Today we will talk about the Micronutrients aka Vitamins, Minerals, Trace Elements & Organic Acids. Ok, I'm being way too simplistic here but as always, I try to use a non scientific terminology and don't go in to depth in order for the average reader to get the point of what a f4ck I'm trying to say.
After all this is not a chemistry lesson!
Let's start!
Minerals
- Dietary minerals (magnesium, potassium, sodium, zinc, iodine.) are needed in small quantities.
- Macrominerals are needed in larger quantities.
- Microminerals (Trace Elements) include Iron, Cobalt, Iodine, Zinc, Manganese among others and are needed in small quantities.
- Supporters of the biochemical reactions of metabolism.
Vitamins
They are:
- Organic Chemicals that your body requires in small amounts in order to maintain good health.
- Must be obtained from food because most of them can not be synthesized by your body.
- A, B (1, 2, 3, 5, 6, 7, 8, 9, 12) C (Ascorbic Acid), E (Tocopherol) and many more.
Now in order to obtain these little mofo's you are required to have a balanced nutrition plan and if you're not, you either use GOOD supplements or you are f8cked :-)
Just kidding, but vitamin and mineral deficiency will get you in trouble.
Where to find them micronutrients?
Uuuhm, everywhere? Fruits, Veggies, Water you name it! You can find a hell of an Iron and B vitamin in lean red meat as you can find a shitload of calcium in some veggies.
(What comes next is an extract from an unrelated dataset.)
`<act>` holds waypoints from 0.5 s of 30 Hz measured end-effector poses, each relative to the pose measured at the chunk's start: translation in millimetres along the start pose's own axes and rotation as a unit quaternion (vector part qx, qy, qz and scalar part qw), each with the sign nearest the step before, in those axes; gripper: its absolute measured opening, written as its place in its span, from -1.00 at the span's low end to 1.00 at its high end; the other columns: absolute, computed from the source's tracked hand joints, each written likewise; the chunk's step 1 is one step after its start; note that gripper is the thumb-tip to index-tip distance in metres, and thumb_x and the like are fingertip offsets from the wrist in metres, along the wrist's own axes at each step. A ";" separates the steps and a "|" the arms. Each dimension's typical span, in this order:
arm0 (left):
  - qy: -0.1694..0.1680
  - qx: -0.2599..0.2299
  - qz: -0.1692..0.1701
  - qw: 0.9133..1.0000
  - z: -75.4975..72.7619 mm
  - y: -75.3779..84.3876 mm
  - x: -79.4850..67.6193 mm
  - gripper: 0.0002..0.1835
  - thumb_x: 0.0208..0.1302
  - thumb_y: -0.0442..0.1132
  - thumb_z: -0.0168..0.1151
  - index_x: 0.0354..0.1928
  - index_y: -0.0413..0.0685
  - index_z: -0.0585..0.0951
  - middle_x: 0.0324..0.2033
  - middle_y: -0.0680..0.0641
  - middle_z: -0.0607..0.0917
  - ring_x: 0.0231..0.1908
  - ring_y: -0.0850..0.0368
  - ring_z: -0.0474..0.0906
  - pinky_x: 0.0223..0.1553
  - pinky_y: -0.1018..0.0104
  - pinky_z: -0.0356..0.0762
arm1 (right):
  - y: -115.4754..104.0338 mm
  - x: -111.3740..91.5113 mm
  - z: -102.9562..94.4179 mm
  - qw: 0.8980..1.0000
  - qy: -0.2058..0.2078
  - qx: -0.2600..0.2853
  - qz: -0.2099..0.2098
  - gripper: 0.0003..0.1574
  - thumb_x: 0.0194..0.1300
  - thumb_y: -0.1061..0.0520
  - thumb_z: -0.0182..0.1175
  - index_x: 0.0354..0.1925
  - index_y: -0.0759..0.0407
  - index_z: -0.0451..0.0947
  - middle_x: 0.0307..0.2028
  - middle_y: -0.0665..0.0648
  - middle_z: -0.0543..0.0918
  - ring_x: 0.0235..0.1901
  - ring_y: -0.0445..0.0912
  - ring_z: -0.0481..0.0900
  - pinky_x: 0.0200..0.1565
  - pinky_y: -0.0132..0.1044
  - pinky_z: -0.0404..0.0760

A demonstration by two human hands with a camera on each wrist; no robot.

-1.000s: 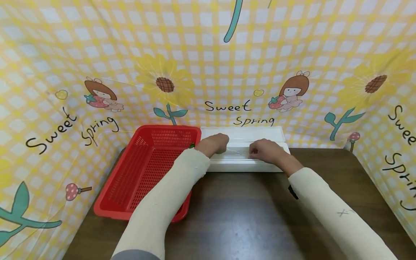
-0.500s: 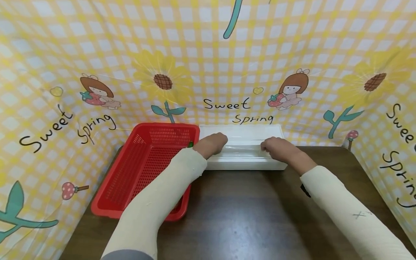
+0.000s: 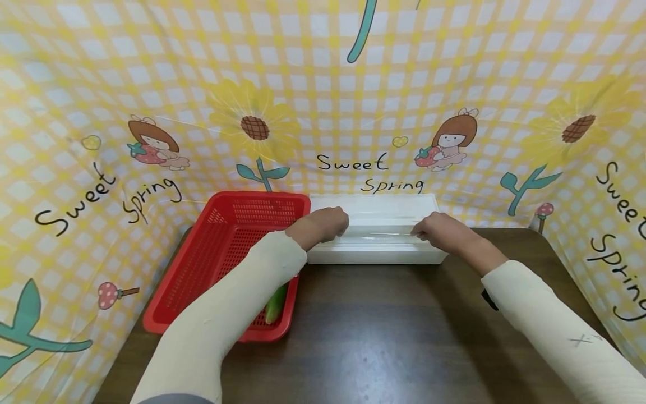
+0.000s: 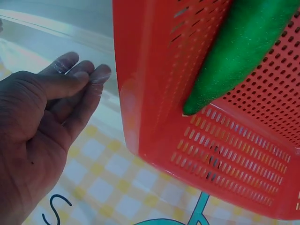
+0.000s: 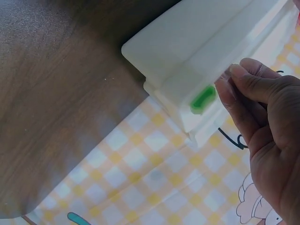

Now, like I said in my previous post if your diet is poor due to lack of time or you train like there's no tomorrow and you need to supplement your micronutrient intake then by all means do it. But do it sensibly and wisely.
You can find a good selection of supplements over at Predator nutrition (EU but ships to US).
Until Next Post,
Stay Hungry and Kick A$$.
Harry.
You can find a good selection of supplements over at Predator nutrition (EU but ships to US).
Until Next Post,
Stay Hungry and Kick A$$.
Harry.
Tell 'em Bro !!!!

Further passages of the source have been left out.